- **WORK REQUIRED**:
Beneath this task are records; print exactly the stretch of them from the line with "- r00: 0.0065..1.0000" through the line with "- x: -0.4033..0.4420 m", both ends included.

** SUPPLIED DATA follows **

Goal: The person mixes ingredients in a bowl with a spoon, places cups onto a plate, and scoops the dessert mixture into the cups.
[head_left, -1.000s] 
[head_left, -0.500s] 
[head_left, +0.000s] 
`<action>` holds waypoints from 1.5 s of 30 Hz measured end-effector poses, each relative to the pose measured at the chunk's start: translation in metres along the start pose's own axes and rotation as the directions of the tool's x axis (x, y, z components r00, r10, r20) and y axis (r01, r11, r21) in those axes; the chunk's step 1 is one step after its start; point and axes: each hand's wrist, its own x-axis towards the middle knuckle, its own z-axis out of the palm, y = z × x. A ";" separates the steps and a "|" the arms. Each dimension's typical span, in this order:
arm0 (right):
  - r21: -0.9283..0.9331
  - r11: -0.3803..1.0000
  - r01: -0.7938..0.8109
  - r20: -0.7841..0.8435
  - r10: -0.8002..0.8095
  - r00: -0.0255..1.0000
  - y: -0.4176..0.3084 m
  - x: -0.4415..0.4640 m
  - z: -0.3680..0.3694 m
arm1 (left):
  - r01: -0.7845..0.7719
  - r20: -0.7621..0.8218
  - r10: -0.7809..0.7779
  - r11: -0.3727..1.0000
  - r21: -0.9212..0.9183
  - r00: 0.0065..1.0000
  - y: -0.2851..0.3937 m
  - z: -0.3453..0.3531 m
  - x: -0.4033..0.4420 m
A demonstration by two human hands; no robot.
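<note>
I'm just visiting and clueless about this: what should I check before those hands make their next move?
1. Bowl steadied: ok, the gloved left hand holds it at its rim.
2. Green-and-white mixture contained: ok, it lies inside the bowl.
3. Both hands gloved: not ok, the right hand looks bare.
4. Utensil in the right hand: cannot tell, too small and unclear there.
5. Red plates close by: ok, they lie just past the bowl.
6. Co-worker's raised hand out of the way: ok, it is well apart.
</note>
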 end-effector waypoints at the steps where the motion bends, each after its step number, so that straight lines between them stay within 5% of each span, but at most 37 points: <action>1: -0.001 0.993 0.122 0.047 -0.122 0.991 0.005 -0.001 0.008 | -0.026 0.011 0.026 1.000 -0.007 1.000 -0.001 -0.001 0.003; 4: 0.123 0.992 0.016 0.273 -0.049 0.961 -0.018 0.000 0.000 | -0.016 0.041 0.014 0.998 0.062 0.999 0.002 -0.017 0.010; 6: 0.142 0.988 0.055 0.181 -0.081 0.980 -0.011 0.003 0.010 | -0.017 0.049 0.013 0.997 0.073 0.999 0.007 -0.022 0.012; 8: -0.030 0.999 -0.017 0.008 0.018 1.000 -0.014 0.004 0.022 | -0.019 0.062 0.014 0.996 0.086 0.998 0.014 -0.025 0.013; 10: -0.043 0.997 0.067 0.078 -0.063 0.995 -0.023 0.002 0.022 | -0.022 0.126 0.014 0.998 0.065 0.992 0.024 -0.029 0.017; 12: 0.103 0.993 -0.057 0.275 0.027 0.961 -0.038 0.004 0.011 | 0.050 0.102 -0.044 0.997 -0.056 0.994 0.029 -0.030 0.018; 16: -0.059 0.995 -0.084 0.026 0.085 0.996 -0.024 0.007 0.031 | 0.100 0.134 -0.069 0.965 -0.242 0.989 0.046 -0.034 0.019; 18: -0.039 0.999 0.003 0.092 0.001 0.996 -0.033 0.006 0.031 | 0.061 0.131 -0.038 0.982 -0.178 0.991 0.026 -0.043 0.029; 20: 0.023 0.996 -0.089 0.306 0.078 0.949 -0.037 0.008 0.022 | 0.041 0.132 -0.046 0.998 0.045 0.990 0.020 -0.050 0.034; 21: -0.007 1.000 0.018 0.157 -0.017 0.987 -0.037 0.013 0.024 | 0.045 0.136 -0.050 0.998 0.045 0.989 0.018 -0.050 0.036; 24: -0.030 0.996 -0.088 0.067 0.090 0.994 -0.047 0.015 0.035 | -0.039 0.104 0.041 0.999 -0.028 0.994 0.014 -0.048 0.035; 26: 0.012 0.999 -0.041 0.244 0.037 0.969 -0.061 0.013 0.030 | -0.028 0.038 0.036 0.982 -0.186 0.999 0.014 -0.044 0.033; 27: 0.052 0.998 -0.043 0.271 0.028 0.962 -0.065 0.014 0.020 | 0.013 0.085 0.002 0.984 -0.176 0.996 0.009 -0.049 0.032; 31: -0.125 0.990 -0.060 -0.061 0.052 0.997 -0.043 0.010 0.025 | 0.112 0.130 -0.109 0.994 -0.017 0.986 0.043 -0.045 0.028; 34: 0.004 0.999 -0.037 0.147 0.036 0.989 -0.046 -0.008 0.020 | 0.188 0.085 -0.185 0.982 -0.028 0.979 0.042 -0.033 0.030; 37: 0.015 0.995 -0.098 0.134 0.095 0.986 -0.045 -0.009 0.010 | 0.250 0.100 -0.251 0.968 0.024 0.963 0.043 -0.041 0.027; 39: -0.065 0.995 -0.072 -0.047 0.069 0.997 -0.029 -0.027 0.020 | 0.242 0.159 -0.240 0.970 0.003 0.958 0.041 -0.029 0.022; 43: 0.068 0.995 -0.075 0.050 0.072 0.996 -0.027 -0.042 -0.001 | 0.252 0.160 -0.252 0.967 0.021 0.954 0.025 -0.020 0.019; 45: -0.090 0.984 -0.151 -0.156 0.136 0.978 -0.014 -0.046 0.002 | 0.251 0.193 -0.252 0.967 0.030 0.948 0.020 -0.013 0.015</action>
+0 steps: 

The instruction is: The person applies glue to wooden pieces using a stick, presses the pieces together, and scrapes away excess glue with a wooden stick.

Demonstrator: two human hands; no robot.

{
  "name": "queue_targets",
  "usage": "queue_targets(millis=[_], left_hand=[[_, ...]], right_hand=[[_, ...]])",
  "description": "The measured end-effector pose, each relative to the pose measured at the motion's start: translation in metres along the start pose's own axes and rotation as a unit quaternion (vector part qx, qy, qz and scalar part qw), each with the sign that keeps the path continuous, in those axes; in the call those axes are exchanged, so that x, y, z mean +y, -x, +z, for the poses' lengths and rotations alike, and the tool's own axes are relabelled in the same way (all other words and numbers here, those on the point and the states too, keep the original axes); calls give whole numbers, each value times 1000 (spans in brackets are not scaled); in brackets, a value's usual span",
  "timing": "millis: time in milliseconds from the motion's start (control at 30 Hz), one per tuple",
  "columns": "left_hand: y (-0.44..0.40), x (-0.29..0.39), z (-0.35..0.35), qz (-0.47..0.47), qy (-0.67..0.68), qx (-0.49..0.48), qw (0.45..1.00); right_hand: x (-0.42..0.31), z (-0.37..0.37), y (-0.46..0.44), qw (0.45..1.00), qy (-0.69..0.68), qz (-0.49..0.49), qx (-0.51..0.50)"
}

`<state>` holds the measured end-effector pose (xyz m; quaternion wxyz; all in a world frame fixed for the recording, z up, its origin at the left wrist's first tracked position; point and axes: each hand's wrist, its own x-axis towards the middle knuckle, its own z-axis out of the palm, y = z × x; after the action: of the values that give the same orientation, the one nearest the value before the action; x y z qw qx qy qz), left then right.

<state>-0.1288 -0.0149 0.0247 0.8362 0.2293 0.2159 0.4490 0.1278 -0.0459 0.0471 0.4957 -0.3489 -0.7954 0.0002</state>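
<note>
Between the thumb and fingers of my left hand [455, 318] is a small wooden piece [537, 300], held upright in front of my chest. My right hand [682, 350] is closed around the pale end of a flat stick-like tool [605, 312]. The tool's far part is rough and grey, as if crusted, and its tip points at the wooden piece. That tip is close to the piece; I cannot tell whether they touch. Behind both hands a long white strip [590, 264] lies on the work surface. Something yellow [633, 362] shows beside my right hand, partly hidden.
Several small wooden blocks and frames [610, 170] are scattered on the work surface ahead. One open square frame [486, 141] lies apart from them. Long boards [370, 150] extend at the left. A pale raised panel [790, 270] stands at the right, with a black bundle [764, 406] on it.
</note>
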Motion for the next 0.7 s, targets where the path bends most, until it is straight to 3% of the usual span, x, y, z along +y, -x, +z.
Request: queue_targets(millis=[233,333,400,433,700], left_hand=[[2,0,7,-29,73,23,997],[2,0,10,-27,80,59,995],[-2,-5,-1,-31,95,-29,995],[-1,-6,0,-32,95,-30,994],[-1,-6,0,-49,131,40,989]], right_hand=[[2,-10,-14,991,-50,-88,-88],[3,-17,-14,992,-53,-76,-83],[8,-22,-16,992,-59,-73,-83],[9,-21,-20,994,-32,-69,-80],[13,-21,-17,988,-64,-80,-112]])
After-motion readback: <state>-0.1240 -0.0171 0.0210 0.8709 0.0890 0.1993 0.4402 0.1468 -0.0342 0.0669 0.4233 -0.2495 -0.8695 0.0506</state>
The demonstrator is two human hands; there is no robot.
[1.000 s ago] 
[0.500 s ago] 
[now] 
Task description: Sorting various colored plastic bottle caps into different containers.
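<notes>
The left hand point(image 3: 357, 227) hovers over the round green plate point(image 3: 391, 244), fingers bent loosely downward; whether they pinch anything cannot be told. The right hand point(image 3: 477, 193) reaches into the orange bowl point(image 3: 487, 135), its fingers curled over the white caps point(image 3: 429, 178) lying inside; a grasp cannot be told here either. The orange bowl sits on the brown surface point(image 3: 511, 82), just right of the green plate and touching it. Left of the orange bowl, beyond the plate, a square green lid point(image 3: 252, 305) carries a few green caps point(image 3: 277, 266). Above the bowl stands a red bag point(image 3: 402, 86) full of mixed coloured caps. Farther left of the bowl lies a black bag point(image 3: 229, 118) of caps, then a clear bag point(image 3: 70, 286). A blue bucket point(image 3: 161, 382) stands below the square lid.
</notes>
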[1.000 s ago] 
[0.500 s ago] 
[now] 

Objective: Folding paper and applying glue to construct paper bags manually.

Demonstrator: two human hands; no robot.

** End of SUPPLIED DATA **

- **FINISHED TASK**:
  - r00: 0.0065..1.0000
  - y: -0.2851..0.3937 m
  - z: -0.3453..0.3531 m
  - x: -0.4033..0.4420 m

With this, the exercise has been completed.